● Work to be completed
Nothing but the lines below from the one that contains "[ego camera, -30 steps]" through the one that contains "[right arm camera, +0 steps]" should be retyped, exactly and including both ends. Do not include pictures.
=-=-=-=-=
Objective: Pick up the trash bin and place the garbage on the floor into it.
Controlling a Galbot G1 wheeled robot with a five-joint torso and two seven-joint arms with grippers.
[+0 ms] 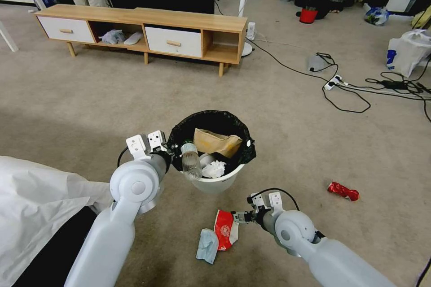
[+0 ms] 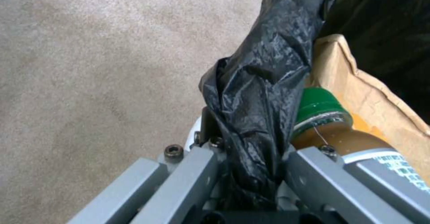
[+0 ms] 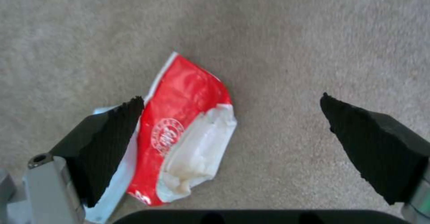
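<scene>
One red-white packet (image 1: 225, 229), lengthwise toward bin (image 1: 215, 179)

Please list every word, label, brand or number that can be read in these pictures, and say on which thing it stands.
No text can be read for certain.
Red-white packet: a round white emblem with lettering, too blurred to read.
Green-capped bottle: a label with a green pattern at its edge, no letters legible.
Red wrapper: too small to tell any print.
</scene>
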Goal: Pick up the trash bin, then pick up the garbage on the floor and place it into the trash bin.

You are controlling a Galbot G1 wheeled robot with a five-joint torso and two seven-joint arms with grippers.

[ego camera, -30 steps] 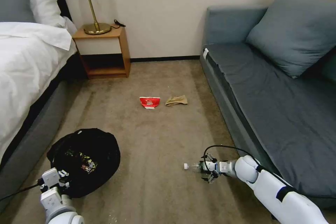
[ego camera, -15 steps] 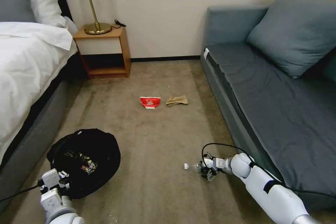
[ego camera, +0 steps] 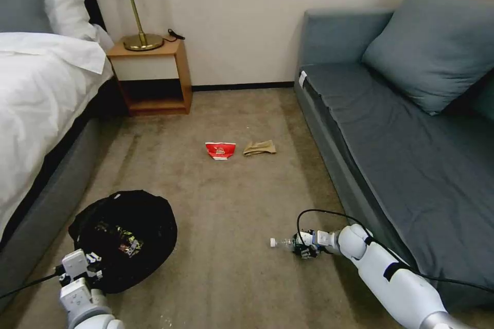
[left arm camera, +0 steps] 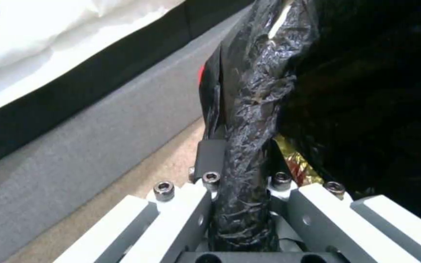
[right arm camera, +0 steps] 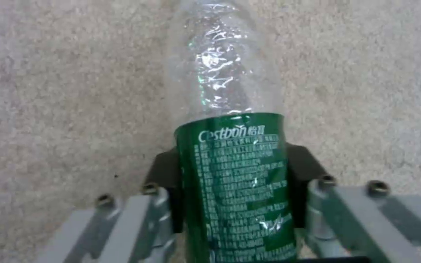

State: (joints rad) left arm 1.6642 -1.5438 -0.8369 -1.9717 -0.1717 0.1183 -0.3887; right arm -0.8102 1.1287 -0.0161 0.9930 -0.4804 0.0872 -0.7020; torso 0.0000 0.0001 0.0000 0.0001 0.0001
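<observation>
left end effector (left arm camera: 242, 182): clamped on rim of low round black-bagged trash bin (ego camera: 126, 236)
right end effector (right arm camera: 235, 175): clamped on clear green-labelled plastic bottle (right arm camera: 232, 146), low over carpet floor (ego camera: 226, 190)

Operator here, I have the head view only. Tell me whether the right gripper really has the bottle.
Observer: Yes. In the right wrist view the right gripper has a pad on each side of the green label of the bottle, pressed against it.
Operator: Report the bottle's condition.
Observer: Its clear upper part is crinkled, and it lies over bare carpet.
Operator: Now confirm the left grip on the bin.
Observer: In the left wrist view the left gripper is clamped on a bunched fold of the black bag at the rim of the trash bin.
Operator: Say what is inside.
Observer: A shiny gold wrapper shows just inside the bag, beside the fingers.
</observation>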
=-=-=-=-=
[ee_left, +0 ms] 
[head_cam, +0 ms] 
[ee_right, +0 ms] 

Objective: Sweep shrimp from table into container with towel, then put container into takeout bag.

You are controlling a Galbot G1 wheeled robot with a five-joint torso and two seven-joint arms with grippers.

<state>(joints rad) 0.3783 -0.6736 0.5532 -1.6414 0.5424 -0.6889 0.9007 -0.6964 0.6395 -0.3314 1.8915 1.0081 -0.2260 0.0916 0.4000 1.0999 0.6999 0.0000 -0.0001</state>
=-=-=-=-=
● Result of the task
[ego camera, -30 steps] 
[ego camera, -15 steps] 
[ego camera, +0 steps] 
[left arm camera, +0 steps] 
[right arm camera, +0 steps] 

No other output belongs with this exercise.